_ACTIVITY_:
Here is the listing. Report each line in it that contains the string "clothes".

------------

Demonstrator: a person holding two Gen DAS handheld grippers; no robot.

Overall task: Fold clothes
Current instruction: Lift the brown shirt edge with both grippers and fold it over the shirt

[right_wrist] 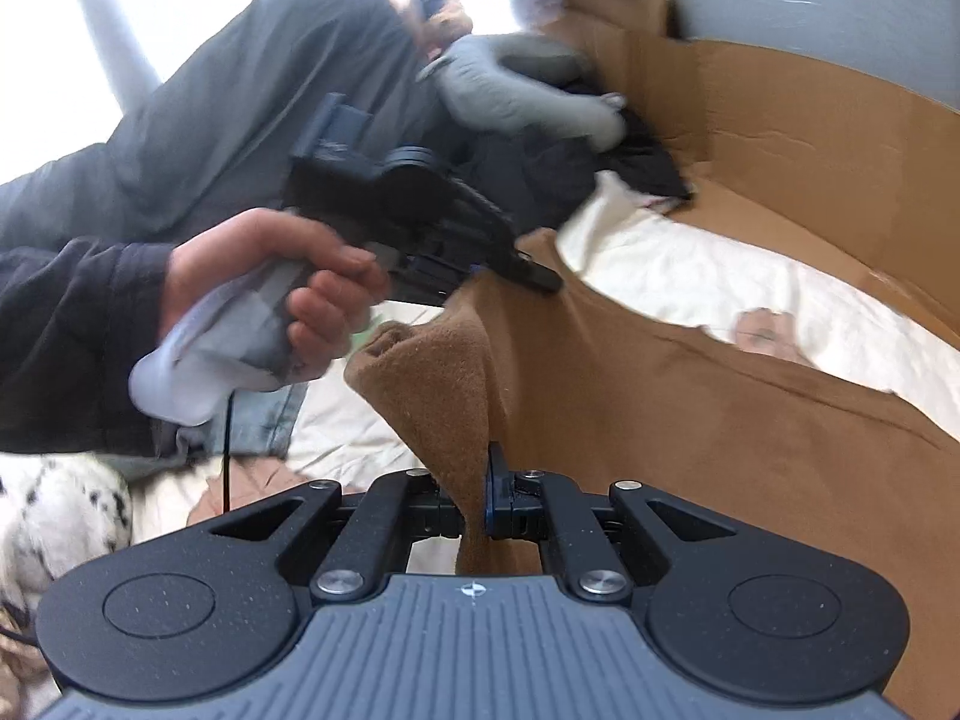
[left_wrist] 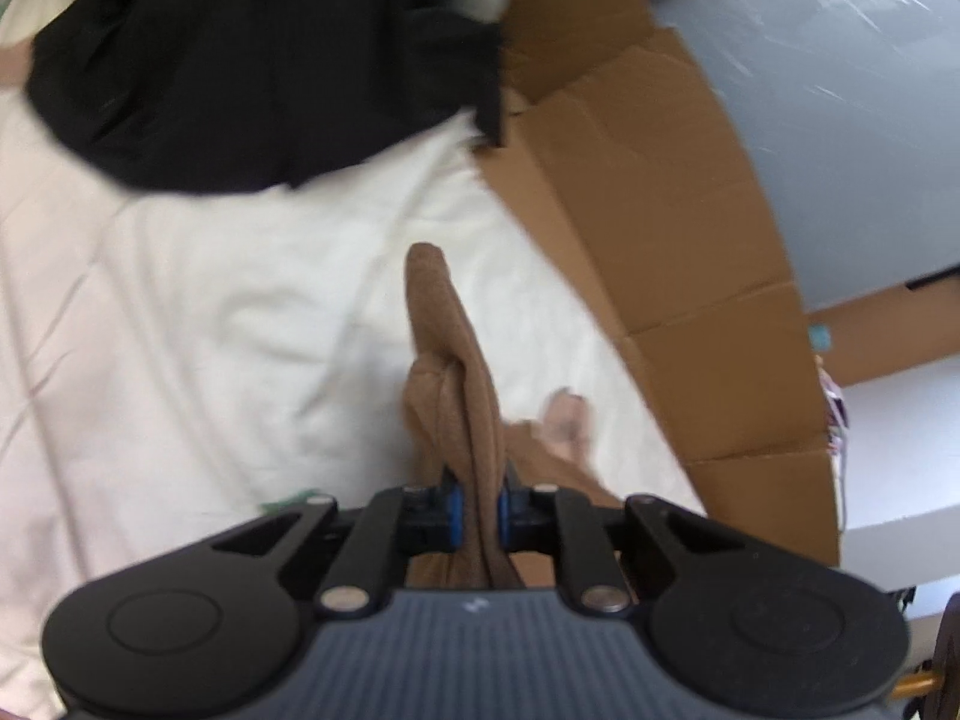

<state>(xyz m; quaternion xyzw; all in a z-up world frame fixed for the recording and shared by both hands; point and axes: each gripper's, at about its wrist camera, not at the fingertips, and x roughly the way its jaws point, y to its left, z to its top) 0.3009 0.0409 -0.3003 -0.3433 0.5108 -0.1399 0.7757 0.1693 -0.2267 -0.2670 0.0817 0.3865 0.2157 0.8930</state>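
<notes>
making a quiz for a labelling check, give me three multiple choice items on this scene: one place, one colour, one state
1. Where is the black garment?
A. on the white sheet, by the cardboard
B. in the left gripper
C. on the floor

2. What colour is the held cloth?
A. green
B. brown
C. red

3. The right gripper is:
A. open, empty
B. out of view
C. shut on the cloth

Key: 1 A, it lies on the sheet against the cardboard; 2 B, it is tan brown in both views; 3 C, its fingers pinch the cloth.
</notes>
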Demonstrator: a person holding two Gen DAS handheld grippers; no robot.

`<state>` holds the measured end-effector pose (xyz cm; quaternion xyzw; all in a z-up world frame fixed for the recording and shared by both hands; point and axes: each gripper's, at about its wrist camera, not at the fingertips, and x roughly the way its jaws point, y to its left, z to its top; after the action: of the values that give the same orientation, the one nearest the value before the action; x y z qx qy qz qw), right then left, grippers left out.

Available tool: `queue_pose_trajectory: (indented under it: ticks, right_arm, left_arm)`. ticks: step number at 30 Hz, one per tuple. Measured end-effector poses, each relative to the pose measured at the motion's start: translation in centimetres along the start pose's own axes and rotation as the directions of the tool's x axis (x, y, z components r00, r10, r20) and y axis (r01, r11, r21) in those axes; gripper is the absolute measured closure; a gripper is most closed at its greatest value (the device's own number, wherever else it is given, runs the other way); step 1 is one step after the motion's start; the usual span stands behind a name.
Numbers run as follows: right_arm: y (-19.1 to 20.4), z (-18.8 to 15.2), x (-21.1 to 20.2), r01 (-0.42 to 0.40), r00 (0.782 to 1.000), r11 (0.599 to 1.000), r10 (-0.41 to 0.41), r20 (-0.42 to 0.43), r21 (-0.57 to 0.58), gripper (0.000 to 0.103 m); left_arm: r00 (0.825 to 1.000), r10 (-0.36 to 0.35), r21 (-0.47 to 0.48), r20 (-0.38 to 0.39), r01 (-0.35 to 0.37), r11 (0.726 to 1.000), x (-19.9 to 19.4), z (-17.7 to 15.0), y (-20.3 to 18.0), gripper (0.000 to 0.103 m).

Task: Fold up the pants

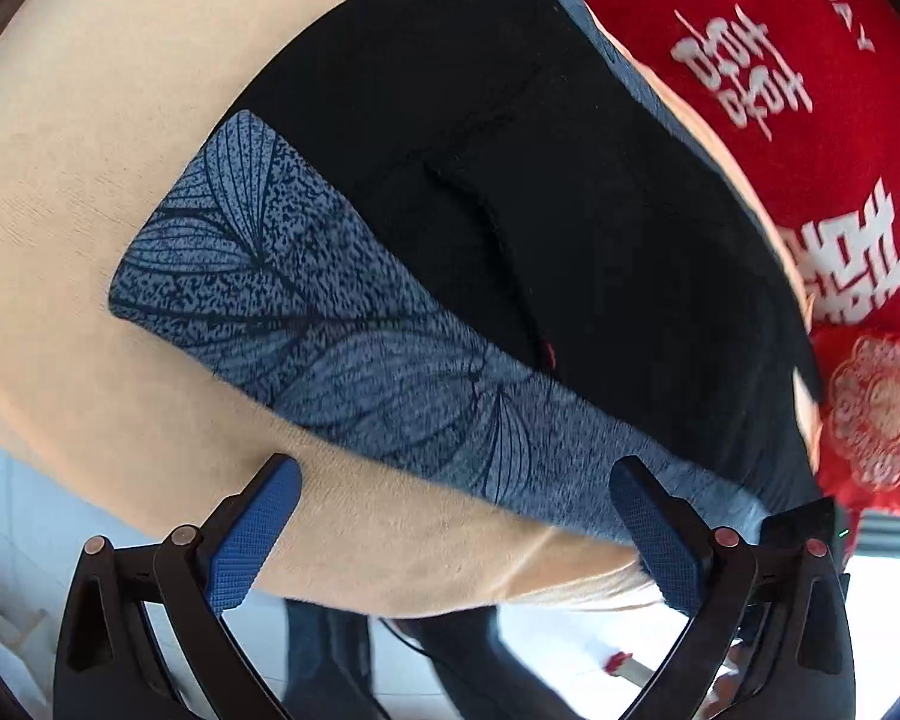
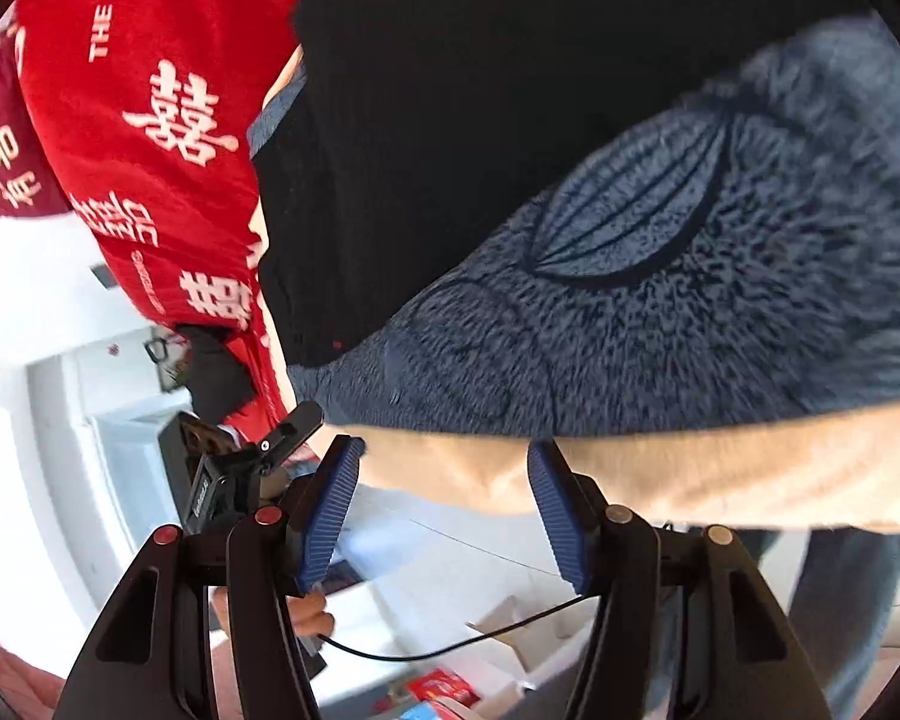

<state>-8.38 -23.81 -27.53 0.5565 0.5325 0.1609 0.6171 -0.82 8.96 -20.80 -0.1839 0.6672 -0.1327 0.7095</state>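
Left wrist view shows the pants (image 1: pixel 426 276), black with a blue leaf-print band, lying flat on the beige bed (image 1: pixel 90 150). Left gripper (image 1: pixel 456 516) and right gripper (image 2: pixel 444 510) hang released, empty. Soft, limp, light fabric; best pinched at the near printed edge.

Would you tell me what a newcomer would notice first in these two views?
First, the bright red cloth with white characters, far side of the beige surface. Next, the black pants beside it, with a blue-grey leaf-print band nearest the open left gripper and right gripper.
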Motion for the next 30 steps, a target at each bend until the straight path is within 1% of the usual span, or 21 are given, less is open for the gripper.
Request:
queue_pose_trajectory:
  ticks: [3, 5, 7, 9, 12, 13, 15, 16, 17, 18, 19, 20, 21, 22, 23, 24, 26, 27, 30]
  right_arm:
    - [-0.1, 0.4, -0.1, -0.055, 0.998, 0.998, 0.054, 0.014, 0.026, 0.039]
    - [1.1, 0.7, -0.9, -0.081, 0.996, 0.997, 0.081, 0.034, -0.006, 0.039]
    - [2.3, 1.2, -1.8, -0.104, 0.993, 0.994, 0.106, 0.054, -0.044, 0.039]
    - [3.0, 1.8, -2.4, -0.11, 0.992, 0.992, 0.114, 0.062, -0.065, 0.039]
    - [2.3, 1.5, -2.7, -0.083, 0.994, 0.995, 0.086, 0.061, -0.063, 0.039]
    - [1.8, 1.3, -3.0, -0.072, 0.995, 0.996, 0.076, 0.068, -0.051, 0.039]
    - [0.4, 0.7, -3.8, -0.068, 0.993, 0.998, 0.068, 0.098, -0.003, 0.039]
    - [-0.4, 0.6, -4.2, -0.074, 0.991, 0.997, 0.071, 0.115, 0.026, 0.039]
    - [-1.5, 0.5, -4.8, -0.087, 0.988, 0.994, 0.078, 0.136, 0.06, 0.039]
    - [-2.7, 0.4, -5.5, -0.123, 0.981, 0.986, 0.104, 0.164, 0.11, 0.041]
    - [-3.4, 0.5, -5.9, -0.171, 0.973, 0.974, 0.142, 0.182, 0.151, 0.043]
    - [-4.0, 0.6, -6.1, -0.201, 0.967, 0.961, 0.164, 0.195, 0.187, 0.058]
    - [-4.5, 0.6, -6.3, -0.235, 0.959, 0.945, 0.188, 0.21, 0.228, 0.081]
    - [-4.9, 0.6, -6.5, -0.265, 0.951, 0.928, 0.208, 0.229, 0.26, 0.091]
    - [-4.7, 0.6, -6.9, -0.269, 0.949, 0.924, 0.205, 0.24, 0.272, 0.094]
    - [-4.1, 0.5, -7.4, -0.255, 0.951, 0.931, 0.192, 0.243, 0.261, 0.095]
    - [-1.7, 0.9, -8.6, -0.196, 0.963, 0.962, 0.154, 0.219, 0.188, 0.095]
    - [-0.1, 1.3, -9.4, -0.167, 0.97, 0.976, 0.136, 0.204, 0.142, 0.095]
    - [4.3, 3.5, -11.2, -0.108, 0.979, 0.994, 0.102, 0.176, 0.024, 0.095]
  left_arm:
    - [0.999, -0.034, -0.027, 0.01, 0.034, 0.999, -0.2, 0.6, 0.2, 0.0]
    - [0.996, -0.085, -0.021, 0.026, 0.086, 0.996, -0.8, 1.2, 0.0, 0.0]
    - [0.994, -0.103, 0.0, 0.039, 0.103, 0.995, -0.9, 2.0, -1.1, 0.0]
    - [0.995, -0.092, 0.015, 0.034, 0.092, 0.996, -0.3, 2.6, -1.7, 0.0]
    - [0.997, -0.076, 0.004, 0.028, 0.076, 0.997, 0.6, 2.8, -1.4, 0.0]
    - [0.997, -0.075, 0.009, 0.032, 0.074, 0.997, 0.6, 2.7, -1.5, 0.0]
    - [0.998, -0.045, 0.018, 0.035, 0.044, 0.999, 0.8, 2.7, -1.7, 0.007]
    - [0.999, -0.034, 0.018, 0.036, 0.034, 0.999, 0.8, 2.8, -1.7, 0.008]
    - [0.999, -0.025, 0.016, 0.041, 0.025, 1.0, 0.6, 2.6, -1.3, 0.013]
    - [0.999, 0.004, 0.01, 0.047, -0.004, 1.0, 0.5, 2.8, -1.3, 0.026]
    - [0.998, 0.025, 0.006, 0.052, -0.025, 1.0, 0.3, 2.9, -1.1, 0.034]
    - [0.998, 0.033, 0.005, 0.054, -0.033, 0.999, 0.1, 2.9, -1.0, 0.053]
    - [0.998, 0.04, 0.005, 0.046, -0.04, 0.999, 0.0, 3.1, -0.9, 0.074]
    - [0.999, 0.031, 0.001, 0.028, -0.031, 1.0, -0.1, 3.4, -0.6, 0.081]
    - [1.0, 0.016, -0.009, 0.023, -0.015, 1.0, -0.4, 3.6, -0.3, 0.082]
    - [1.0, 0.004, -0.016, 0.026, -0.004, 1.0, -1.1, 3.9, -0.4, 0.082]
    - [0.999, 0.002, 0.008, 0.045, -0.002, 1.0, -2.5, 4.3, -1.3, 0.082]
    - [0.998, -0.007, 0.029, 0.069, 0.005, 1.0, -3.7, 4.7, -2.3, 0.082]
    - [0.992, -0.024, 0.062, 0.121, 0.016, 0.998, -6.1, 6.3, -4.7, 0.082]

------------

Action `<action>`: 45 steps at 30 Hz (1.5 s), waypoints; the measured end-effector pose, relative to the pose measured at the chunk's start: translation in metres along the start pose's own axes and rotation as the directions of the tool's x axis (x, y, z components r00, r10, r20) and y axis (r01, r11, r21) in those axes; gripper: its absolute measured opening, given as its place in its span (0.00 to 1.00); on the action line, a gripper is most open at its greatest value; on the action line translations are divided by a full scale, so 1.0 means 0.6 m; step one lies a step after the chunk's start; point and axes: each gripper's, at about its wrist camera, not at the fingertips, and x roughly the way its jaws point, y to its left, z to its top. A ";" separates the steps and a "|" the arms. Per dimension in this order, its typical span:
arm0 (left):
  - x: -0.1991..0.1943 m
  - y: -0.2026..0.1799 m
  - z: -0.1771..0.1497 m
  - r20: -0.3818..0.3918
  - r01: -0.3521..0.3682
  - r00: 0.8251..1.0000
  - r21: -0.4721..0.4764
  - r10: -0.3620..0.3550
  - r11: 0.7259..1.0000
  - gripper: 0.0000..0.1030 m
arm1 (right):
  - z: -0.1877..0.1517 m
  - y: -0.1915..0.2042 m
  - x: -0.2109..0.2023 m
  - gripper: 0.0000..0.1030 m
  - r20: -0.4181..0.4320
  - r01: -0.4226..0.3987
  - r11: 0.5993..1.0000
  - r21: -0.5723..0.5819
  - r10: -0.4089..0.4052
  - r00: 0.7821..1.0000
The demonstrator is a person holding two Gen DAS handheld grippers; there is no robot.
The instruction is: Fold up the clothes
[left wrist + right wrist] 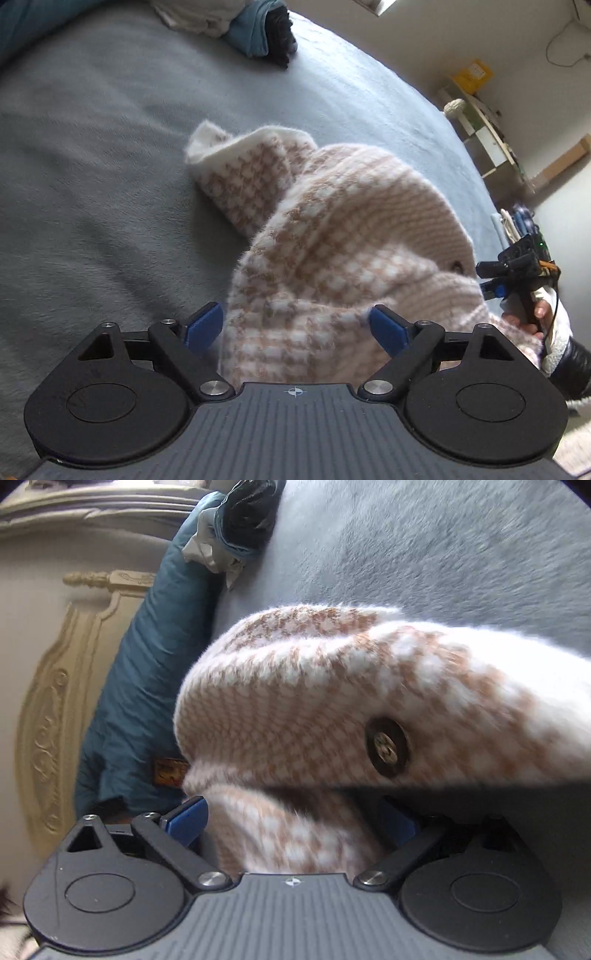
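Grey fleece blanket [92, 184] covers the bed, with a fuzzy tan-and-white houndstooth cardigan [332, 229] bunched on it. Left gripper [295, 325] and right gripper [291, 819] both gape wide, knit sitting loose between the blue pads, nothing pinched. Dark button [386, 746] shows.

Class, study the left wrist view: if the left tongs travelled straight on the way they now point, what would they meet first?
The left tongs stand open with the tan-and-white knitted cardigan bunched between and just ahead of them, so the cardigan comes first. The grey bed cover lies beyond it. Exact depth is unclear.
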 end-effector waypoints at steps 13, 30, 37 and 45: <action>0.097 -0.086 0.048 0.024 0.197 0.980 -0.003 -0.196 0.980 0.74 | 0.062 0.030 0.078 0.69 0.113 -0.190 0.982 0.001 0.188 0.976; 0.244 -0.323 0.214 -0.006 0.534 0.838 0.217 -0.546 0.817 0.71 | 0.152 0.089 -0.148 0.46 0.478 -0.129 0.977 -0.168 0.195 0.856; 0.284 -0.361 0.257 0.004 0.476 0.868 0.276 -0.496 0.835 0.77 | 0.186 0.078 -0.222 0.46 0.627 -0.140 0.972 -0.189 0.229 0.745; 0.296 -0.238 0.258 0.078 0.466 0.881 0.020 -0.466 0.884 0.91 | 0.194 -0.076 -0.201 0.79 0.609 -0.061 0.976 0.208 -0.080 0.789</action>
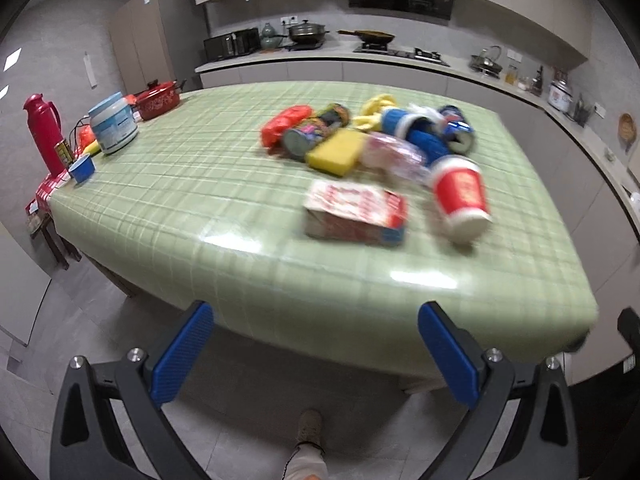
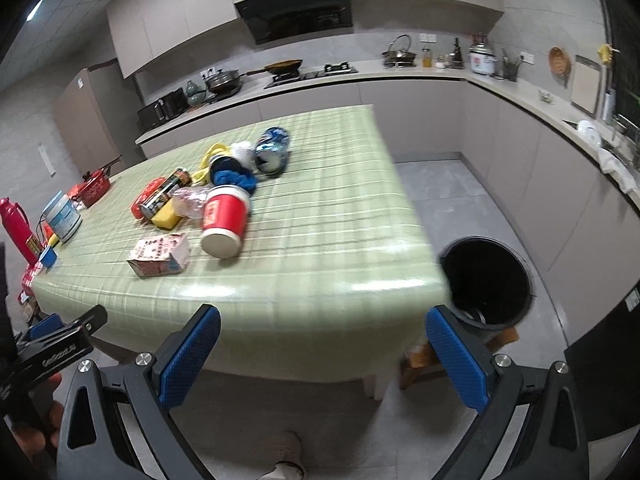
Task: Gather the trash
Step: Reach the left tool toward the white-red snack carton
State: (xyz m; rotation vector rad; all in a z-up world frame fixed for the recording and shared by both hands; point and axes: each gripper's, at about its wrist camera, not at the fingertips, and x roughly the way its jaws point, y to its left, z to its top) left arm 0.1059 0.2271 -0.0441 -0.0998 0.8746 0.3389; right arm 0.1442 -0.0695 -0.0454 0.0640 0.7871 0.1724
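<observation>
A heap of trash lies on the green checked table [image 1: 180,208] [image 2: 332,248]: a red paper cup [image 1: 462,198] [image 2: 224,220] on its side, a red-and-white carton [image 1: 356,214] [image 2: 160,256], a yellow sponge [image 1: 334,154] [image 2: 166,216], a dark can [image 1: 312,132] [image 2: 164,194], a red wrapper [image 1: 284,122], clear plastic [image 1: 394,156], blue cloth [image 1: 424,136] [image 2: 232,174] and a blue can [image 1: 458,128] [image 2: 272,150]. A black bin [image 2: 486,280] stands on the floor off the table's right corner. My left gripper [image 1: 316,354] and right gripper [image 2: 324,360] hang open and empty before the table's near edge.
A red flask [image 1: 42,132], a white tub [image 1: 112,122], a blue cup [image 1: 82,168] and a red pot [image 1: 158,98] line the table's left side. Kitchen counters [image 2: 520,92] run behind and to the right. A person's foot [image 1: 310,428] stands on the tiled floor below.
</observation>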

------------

_RESPONSE TO THE TASK_:
Overall task: Fold clothes
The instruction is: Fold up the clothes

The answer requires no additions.